En 1999, malgré l’absence de formation formelle en Kathakali, son personnage de Kunjikuttan dans Vanaprastham, réalisé par Shaji N. Karun, qui explorait les luttes identitaires d’un artiste, lui a valu son deuxième National Film Award du meilleur acteur. L’acteur a souvent souligné que les maîtres du Kathakali, dont Kalamandalam Gopi, qui jouait également dans le film, l’avaient aidé à appréhender les subtilités de cet art traditionnel.
Les réalisateurs décrivent souvent son style de jeu comme « naturel, spontané et intense ». « Son processus consiste à s’imprégner de l’univers émotionnel du personnage. Que ce soit le tremblement de ses mains lorsqu’il fouille dans les affaires de son frère présumé mort dans Bharatham ou la scène culminante de Dasaratham, toutes deux en gros plan, il apporte une magie qu’il est impossible de reproduire. Il ne porte jamais le poids de ses personnages sur ses épaules », explique Sibi Malayil, qui lui a offert un autre rôle marquant dans Sadayam, un film basé sur une œuvre de l’écrivain légendaire M.T. Vasudevan Nair.
Son sens de la comédie impeccable a encouragé Priyadarshan, un ami de ses débuts, à apporter de la légèreté sur grand écran, comme dans Boeing Boeing (1985), Vellanakalude Naadu (1988), Kilukkam (1991) et Thenmavin Kombath (1994), pour ne citer que quelques exemples.
Mohanlal a également tenté sa chance dans d’autres industries, bien que de manière éphémère. Il a interprété le rôle d’Anandan avec brio dans le drame politique Iruvar de Mani Ratnam en 1997 et a collaboré avec Ram Gopal Varma dans le film hindi Company en 2002.
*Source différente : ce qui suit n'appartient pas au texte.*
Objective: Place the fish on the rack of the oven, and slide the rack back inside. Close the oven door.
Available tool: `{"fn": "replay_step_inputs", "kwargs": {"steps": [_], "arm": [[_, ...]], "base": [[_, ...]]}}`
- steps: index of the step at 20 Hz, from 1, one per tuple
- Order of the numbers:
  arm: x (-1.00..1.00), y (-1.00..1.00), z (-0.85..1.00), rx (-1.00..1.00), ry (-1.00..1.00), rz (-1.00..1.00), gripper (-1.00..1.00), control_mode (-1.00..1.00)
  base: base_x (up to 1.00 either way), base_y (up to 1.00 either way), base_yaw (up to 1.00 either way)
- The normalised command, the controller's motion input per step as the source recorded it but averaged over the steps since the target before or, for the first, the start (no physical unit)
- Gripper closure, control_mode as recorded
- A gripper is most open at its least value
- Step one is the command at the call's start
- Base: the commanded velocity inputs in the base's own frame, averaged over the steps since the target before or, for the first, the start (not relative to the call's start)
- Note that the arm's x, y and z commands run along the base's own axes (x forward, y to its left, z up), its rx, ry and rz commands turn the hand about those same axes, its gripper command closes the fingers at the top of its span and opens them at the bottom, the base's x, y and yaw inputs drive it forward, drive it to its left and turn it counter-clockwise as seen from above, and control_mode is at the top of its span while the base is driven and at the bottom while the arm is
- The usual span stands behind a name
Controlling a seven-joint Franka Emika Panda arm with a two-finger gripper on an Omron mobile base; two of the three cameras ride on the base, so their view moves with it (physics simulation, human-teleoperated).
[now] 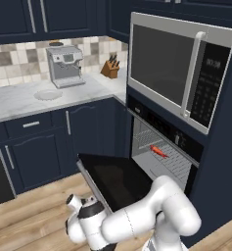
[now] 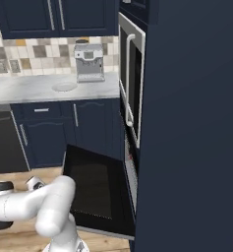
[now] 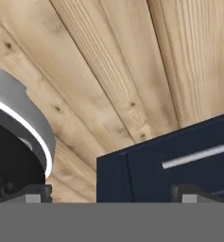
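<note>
Fish [image 1: 158, 151] is lying on the rack [image 1: 162, 156] inside the oven [image 1: 161, 147], red-orange against the silver bars. Oven door [image 1: 118, 180] is hanging open, dropped flat toward the wooden floor [image 3: 108, 71]. The arm is bending low in front of the door, its hand reaching down near the floor. The pincer [image 3: 112, 191] is pointing at floor planks and a navy drawer front [image 3: 179, 165]; its two tips are sitting wide apart with nothing between them, so it is probably released, though little of them is showing.
</note>
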Motion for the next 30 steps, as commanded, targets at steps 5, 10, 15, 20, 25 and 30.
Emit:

Bien qu’il ait été critiqué pour le choix de certains scénarios et pour avoir souvent incarné des rôles de héros surdimensionnés après 2000, il a su rebondir et satisfaire à la fois les critiques et ses fans. Pulimurugan (2016), réalisé par Vysakh, ainsi que les franchises Drishyam et Lucifer, réalisées respectivement par Jeethu Joseph et Prithviraj Sukumaran, ont connu un grand succès au box-office.
L’année 2025 s’annonce prometteuse pour Mohanlal, avec les succès consécutifs de Thudarum, réalisé par Tharun Moorthy, et de Hridayapoorvam, réalisé par Sathyan Anthikad. Il s’est également aventuré dans la production de films dès le début de sa carrière, avec des succès et des échecs à son actif, notamment His Highness Abdullah, Bharatham et Mithunam. Sa passion pour la scène l’a conduit à jouer dans deux pièces de théâtre en sanskrit, Karnabharam et Chayamukhi. Il a cependant essuyé un échec avec son premier film en tant que réalisateur, Barroz, un drame fantastique en 3D.
Mohanlal a également été confronté à des controverses, notamment des litiges juridiques concernant la détention présumée illégale d’artefacts en ivoire et la dissolution du comité exécutif de l’Association des artistes de cinéma malayalam (AMMA), qu’il dirigeait, le 27 août 2024, suite à la publication du rapport du comité K. Hema sur les problèmes rencontrés par les femmes dans l’industrie cinématographique malayalam. Il a exprimé des regrets concernant « certains thèmes politiques et sociaux » de L2: Empuraan, la deuxième partie de la franchise Lucifer, suite à des critiques de la droite.
Son riche répertoire de travail lui a valu de nombreuses distinctions. En 2009, il a reçu le titre honorifique de lieutenant-colonel dans l’armée territoriale. Il a été décoré du Padma Shri en 2001 et du Padma Bhushan en 2019 par le gouvernement indien. Il est le deuxième artiste de cinéma du Kerala, après le réalisateur Adoor Gopalakrishnan, à être honoré du prix Dadasaheb Phalke. De nouveaux projets passionnants attendent Mohanlal alors qu’il savoure la gloire de cette reconnaissance prestigieuse.